Fuck ignoring these assholes, that's how we have gotten where we are in the first place. The dumb asses that came up with this stupid insult and the people that allowed it to happen should have the shit kicked out of them...period.


----------



## Totentanz (May 11, 2016)

A few random thoughts in no particular order:

- I'd expect this out of more "shock humor" oriented sites
- I haven't seen high-quality satire out of The Onion in years; maybe they're going in a new direction after failing where they currently are
- While I think it goes without saying that the content is in poor taste, I'm not going to get my blood pressure up over a shitty attempt at shock humor from a failed comedy site.  Some things are worth my time and energy - this isn't it.
- Frankly, I see this "joke" failing not only because of the subject matter, but also because it just isn't that funny.  It doesn't need my help to achieve failure.
- Fuck 'em.  I'll go back to ignoring their garbage...

ETA: getting agitated over this = more clicks to their site.  ignoring it = the joke bombs and people continue to ignore their garbage


----------



## 104TN (May 11, 2016)

While definitely poor taste it appears to be doing the intended job of drawing clicks/producing ad revenue.


----------



## Jael (May 11, 2016)

Ignore it.

There are enough enemies out in this world that are deserving of your destruction, a satirical website who's experience with a military funeral is a clip from a call of duty game...this just isn't worth the fight when we have so many things worth fighting already.


----------



## Red Flag 1 (May 11, 2016)

Their fuel is negative reactions from the anyone "military".


----------



## Salt USMC (May 11, 2016)

Sounds like some people are getting micro-agressed here


----------



## Etype (May 11, 2016)

Jael said:


> Ignore it.


Nailed it, there are too many stupid people in the world to pay attention to. 

If we had to be outraged at every outrageous thing, we'd never be anything but outraged.


----------



## Diamondback 2/2 (May 11, 2016)

I've been thinking on this all day, sometimes I can be over the top with response to things that just literally send me into a "fucking, fuck, fuck" rage.

I really do not agree with the premise that this should be ignored.

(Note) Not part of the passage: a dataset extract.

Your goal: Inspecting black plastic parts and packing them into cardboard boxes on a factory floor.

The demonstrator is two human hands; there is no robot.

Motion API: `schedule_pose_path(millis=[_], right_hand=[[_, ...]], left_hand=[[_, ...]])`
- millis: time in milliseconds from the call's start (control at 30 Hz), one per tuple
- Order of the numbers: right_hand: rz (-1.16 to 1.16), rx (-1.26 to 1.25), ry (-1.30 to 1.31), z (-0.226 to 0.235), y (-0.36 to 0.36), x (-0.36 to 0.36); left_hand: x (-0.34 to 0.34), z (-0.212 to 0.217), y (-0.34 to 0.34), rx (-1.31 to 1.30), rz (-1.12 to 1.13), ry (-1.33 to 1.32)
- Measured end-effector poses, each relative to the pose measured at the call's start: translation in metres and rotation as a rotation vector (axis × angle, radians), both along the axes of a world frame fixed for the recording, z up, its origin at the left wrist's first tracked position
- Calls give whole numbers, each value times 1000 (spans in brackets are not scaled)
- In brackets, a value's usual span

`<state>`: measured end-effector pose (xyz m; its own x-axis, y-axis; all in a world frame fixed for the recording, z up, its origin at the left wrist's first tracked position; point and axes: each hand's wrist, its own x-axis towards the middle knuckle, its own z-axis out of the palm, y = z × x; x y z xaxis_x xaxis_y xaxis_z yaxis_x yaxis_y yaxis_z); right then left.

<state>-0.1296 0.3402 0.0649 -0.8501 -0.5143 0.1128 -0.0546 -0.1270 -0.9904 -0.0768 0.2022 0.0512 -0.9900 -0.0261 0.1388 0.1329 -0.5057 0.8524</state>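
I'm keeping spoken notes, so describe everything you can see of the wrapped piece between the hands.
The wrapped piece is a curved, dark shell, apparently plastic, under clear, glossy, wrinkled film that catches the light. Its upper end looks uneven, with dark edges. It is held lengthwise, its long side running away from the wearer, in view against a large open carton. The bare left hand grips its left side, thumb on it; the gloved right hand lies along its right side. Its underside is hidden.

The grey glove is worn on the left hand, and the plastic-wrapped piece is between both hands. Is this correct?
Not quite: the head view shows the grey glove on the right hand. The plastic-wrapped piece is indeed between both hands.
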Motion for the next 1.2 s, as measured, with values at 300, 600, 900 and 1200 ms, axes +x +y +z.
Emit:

The saying that there is no bad press, IMHO is false. Any sympathetic rational think person can see how wrong and absolutely outrageous this is. Comedy is one thing, but not at the expense of a young child who lost their mother or father to war in defense of our national security. And that is exactly the situation that this insulting message is intended to do. To make light of our fallen and the emotional experience that a child of our fallen have. Imagine a 12-16 year old boy who never knew his father, only a few pictures, the knowledge that he died fighting for his country and a folded flag that is symbolic of his nations gratitude for that sacrifice. Now imagine logging onto the internet, and some bullshit satire/comedic organization making fun of that symbolism and cheapening the meaning. Than imagine the same community that supposedly calls each other brothers and sisters, saying "ah just ignore the disrespect of your father/mother and our nations tradition of respect and gratitude" those people are just dumb.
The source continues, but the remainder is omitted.